Некоторое время я изучал книжку, собирая рассыпанные по ней цветы. Затем, прижав ее к груди, начал размышлять. Мне было по-прежнему ясно, что мое новое «занятие» ни в коей мере не исключает моей работы. И то и другое было послано мне одной и той же высшей властью и не для того, чтобы они соперничали, но дополняли друг друга. Очень скоро я непременно начну писать и буду писать хорошо. Я совсем не хочу сказать, будто мне пришла такая пошлая мысль, что я буду писать о Джулиан. Если стремиться к совершенству, жизнь и искусство не должны пересекаться. Но я уже почувствовал, как в голове у меня запульсировало, и ощутил покалывание в пальцах — верный признак, что пришло вдохновение. Детища моей фантазии уже начали роиться у меня в мозгу. Тем не менее пока меня ждали более легкие задачи. Я должен наладить свою жизнь, и теперь у меня есть для этого силы. Я должен повидаться с Присциллой, должен повидаться с Роджером, должен повидаться с Кристиан, должен повидаться с Арнольдом, должен повидаться с Рейчел. (Теперь все это вдруг показалось очень просто.) Я не сказал себе: «Я должен повидаться с Джулиан», — я смотрел спокойными, широко раскрытыми глазами через этот божественный пробел на мир, в котором не было места злу. О том, чтобы уехать из Лондона, не могло быть и речи. Я выполню все, что мне предстоит, но и пальцем не шевельну для того, чтобы снова увидеть мою ненаглядную. Думая о ней, я радовался, что вовремя отдал ей одно из своих драгоценнейших сокровищ — золоченую табакерку «Дар друга», — теперь бы я уже не мог этого сделать. Она унесла с собой эту невинную вещицу, взяла, сама того не зная, залог безмолвной любви, принесенный в дар сокровенному, принадлежавшему только ей одной счастью. Отныне в безмолвии я буду черпать силы. Да, это было еще одно открытие, и я за него ухватился. Я буду писать потому, что сумею сохранить молчание.

Некоторое время я с благоговением размышлял о своем новом прозрении; когда вдруг зазвонил телефон, я подумал: «А вдруг это она», — и сердце чуть не выскочило из груди.

— Да.

— Говорит Хартборн.

— А, добрый день, старина! — Я почувствовал несказанное облегчение, хотя все еще едва переводил дух, так я был возбужден. — Рад, что вы позвонили. Может быть, встретимся? Как насчет того, чтобы вместе пообедать? Ну хоть сегодня?

— Сегодня? Ну что ж, я как будто свободен. Итак, в час на нашем обычном месте?

— Прекрасно! Правда, я в некотором роде на диете и мало что могу есть, но буду рад вас видеть. До скорой встречи. — Улыбаясь, я положил трубку. В это время раздался звонок в дверь. Мое сердце снова устремилось в пустоту. Замок никак не открывался, я чуть не застонал.

На пороге стояла Рейчел.

Когда я увидел ее, я выскользнул из квартиры и, закрыв за собой дверь, произнес:

— Ах, Рейчел, до чего же приятно вас видеть. Мне нужно кое-что срочно купить — может, пройдемся вместе?

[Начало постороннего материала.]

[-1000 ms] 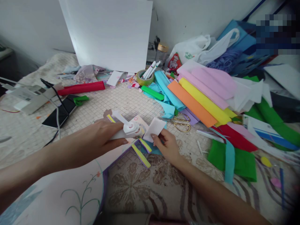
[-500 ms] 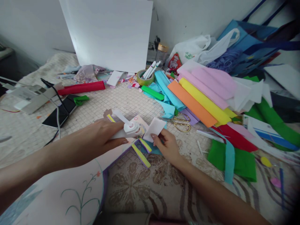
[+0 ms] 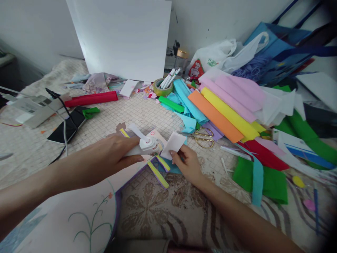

Я не хотел ее впускать к себе. Ведь она могла бы войти в гостиную и сесть в кресло Джулиан. Кроме того, я предпочитал говорить с ней не в интимной обстановке, а под открытым небом. Но я был рад видеть ее.

— Можно мне войти и присесть на минутку? — спросила она.

— Мне просто необходимо глотнуть свежего воздуха. Такой чудесный день. Пойдемте лучше вместе.

Я стремительно зашагал по двору, а затем — по Шарлотт-стрит.

Рейчел явно принарядилась: на ней было шелковое, красное с белым, платье, с низким квадратным вырезом, открывавшим ее успыпанную веснушками грудь и выступающие ключицы. Сухая морщинистая шея слегка напоминала шею пресмыкающегося, лицо более гладкое, более тщательно загримированное, чем всегда, было maussade , как говорят французы. Вьющиеся, только что вымытые волосы распушились, придавая голове форму шара. При всем том она выглядела красивой женщиной, утомленной, но не сломленной жизнью.

— Брэдли, не так быстро.

— Простите.

— Пока я не забыла. Джулиан просила захватить «Гамлета», которого она у вас оставила.

Я не собирался расставаться с этой книжкой. Я сказал:

— Я хотел бы оставить ее у себя на некоторое время. Это неплохое издание. Я нашел там кое-что любопытное.

— Но это же школьное издание.

— Тем не менее прекрасное. Теперь его не достанешь.